Heute herrscht in der Fachwelt die Auffassung vor, dass die Präferenz für einen gleichgeschlechtlichen Partner unabänderlich sei. Doch es gibt auch Studien, die zu dem Ergebnis kommen, dass eine Konversionstherapie Erfolge zeitigen kann. Problematisch ist allerdings, dass ein nicht unbeachtlicher Teil der Forschungsarbeiten auf diesem Gebiet sich mit Personen befasst, die aufgrund entgegenstehender eigener religiöser Überzeugungen schließlich auf einen homosexuellen Lebensstil verzichtet haben. Ebenso problematisch ist, dass – insbesondere in den USA – solche Studien vor allem von christlichen Hardlinern in die Diskussion eingebracht werden. 

Homosexuelle Lobbyverbände stehen diesem Fundamentalismus indes in nichts nach. In der Schweiz konnten sie zu Beginn des Jahres ein Volksbegehren durchbringen, das sich vordergründig gegen die Diskriminierung von Homosexuellen wendet, das nun aber praktisch dazu führt, dass die öffentlich 

geäußerte Gleichsetzung einer homosexuellen Orientierung mit einer Erkrankung direkt auf die Anklagebank führt. Das Klima in dieser Debatte ist zwischenzeitlich derart vergiftet, dass sich kein Wissenschaftler dieser Fragestellung mehr ernsthaft und unvoreingenommen annehmen würde, jedenfalls nicht, wenn er seinen Beruf noch länger ausüben möchte.

Fundamentalismus beider Seiten

Nichtsdestotrotz gibt es nach wie vor Homosexuelle, die unter ihrer sexuellen Präferenz leiden. Dies ist auch der entscheidende Kritikpunkt am aktuellen Vorgehen des politischen Mainstreams, der es sich zu Eigen gemacht hat, Kritiker pauschal als homophob zu geißeln oder gar gesetzlich zu sanktionieren. Wer sich freiwillig und ohne Zwang in eine Therapie begibt, weil sein psychisches Wohlbefinden – warum auch immer – empfindlich gestört ist, dem kann die Inanspruchnahme von Hilfe nicht einfach verweigert werden, wollte man ihn nicht in seinen Grundrechten beschränken, selbst wenn die „Hilfe“ als zwecklos oder zweifelhaft betrachtet wird. 

Dabei kann es weder eine Rolle spielen, ob das von dem Betroffenen empfundene Leiden von anderen Menschen als ebenso schwerwiegend empfunden wird, noch ob die angewandte Therapie nach herrschenden Vorstellungen als zielführend gilt. Wer einen Bauchspeicheldrüsenkrebs durch rituelle Tänze eines mongolischen Schamanen zu heilen beabsichtigt, ist nach geltender Rechtslage ebenso frei dies zu tun.
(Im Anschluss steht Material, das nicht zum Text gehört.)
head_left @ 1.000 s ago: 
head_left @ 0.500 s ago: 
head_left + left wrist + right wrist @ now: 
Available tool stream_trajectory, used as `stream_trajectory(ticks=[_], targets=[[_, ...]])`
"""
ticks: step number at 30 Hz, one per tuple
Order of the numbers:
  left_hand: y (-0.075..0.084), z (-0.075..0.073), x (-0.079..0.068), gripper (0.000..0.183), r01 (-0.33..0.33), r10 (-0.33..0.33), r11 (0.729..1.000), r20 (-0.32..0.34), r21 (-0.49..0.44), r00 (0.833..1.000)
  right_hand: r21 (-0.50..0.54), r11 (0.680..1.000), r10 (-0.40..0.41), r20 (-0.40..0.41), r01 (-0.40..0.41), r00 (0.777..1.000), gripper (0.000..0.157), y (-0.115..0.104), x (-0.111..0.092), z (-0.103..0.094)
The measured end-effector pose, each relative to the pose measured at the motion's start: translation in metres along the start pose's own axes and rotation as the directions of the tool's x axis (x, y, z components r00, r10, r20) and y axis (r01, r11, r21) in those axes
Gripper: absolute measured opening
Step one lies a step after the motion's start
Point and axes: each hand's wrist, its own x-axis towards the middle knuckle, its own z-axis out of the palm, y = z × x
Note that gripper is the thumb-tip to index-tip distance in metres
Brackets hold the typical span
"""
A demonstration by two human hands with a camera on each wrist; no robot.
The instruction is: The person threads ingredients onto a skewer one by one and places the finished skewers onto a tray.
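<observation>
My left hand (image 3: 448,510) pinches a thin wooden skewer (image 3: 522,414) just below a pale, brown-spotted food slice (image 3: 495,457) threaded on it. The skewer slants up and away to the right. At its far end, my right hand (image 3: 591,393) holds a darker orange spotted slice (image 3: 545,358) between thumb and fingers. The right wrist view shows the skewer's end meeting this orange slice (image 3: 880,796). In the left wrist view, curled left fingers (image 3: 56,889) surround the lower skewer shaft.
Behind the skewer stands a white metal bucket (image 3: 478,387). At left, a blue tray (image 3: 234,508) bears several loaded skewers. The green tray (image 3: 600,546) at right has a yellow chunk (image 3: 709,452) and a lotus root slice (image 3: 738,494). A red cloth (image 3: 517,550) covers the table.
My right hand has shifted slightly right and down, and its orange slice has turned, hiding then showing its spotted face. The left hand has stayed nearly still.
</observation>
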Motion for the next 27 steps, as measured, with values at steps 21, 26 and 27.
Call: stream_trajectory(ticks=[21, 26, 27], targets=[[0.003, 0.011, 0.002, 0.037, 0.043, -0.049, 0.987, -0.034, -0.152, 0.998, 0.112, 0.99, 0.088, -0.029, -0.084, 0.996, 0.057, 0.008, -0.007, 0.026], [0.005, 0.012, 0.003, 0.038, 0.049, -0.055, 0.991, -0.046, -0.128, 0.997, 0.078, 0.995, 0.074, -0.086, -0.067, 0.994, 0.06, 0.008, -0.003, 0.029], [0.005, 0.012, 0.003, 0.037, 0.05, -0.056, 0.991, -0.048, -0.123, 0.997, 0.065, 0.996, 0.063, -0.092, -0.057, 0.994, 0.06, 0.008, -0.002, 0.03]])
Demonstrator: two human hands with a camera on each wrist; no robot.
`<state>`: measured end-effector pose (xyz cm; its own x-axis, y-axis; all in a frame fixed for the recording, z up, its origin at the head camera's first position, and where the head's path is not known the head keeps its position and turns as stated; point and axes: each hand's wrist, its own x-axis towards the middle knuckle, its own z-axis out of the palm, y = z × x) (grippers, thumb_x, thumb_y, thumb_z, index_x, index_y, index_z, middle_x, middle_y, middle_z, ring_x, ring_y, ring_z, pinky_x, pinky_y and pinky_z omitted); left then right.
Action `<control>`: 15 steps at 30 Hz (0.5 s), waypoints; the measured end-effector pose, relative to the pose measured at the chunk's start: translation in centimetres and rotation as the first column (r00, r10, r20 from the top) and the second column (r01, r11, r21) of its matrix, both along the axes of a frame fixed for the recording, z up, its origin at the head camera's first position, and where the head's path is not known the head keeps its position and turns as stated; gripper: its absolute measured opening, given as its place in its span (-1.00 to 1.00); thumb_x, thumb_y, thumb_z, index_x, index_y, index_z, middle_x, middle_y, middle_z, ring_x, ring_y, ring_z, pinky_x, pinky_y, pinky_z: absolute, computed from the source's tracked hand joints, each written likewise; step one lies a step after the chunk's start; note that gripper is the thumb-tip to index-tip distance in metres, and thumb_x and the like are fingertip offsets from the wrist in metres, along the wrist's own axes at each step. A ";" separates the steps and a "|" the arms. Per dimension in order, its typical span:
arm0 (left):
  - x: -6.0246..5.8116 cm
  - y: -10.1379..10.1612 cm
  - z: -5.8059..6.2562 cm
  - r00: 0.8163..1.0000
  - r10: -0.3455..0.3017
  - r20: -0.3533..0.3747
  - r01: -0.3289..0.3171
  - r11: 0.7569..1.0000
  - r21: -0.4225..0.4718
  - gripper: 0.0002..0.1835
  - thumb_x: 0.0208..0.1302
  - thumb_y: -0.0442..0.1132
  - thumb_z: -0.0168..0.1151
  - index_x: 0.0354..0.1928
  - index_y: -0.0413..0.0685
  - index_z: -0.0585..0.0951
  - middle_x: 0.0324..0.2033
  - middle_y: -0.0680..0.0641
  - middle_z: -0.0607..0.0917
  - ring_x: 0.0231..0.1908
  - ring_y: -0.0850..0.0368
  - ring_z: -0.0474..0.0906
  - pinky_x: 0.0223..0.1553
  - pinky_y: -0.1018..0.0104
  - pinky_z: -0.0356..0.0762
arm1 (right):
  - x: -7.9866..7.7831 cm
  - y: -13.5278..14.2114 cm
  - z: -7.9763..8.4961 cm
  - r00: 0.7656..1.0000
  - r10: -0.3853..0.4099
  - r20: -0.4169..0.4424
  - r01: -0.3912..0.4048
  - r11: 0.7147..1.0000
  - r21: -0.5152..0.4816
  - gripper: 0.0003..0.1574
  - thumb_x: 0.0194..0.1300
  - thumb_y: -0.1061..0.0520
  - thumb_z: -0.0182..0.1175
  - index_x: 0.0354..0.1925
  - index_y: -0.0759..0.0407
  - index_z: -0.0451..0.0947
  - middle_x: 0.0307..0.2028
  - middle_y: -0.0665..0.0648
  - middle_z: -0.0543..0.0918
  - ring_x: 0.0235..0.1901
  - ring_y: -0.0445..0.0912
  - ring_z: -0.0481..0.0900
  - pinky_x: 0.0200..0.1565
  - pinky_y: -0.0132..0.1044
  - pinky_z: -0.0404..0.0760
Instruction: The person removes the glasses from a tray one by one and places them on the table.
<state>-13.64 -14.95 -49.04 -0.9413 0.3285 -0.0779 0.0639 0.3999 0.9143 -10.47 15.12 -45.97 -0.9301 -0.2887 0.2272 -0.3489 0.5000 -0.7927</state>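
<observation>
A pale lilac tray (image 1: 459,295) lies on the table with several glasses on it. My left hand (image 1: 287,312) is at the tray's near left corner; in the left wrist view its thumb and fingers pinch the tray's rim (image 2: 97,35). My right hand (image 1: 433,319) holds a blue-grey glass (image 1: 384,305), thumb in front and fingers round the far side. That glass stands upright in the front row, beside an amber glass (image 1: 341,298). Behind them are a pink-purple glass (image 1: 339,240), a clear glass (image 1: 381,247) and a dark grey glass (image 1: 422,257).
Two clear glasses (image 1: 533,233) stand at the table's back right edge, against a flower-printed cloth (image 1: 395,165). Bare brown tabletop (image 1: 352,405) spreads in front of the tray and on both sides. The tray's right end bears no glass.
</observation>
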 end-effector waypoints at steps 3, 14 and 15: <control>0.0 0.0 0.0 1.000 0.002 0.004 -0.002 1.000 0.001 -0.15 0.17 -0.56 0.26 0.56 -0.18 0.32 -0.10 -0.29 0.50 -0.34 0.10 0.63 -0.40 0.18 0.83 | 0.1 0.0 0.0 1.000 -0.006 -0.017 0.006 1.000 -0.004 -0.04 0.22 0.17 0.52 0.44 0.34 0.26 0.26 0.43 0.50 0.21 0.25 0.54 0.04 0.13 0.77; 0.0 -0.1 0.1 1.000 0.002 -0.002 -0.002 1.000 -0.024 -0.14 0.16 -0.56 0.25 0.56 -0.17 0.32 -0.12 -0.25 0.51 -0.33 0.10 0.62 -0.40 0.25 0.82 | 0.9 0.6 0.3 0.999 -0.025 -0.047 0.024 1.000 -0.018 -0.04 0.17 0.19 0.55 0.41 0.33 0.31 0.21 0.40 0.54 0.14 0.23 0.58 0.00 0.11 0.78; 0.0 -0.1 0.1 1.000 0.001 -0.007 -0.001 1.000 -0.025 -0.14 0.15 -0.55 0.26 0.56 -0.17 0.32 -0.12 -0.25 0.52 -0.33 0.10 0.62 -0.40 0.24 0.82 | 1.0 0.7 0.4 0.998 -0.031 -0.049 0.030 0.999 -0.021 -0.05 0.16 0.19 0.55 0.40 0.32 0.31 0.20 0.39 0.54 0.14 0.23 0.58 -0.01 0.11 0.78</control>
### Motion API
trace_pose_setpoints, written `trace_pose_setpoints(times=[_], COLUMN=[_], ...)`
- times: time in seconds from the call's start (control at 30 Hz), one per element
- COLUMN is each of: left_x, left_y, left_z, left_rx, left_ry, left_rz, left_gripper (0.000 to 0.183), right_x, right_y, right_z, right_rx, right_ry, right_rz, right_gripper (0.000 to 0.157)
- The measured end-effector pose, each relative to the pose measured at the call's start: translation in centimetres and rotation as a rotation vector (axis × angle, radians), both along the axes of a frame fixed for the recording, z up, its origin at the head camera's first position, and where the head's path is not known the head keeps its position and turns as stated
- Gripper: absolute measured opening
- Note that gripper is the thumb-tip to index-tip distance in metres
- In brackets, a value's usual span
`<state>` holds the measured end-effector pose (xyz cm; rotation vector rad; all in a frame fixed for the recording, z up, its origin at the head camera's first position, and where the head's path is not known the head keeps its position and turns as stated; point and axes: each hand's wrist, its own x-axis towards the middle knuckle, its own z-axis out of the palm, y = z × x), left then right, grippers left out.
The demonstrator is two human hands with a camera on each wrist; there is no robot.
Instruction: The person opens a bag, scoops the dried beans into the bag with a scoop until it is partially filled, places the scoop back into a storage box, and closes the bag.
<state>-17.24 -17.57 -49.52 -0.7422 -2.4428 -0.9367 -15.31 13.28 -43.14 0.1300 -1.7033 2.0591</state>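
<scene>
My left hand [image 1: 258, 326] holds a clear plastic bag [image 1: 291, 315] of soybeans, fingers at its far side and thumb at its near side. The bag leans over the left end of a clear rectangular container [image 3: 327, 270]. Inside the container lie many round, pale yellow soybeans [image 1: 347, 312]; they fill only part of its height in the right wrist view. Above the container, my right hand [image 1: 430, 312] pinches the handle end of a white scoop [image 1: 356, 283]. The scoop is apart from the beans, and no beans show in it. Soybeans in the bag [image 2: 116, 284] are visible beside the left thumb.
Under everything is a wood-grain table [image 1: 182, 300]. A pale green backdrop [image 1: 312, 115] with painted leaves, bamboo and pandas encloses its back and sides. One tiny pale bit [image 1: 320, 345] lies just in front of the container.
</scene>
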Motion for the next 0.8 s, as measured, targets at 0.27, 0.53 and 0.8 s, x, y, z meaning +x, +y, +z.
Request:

Es gibt keinen Grund Konversionstherapien anders zu behandeln, nur weil sie an einem durch das politisch-mediale Establishment mühsam errichteten Tabu rühren. Dies muss umso mehr gelten, als genau jene Kräfte, die sich heute so vehement für ein Verbot dieser Therapieform einsetzen, an anderer Stelle kein Problem damit haben, Menschen ihre durch das Geschlecht bedingten Präferenzen mit nachhaltigem Drängen auszutreiben, etwa, wenn es gilt, männliche Jugendliche durch kostspielige staatliche Programme für klassische Frauenberufe zu begeistern.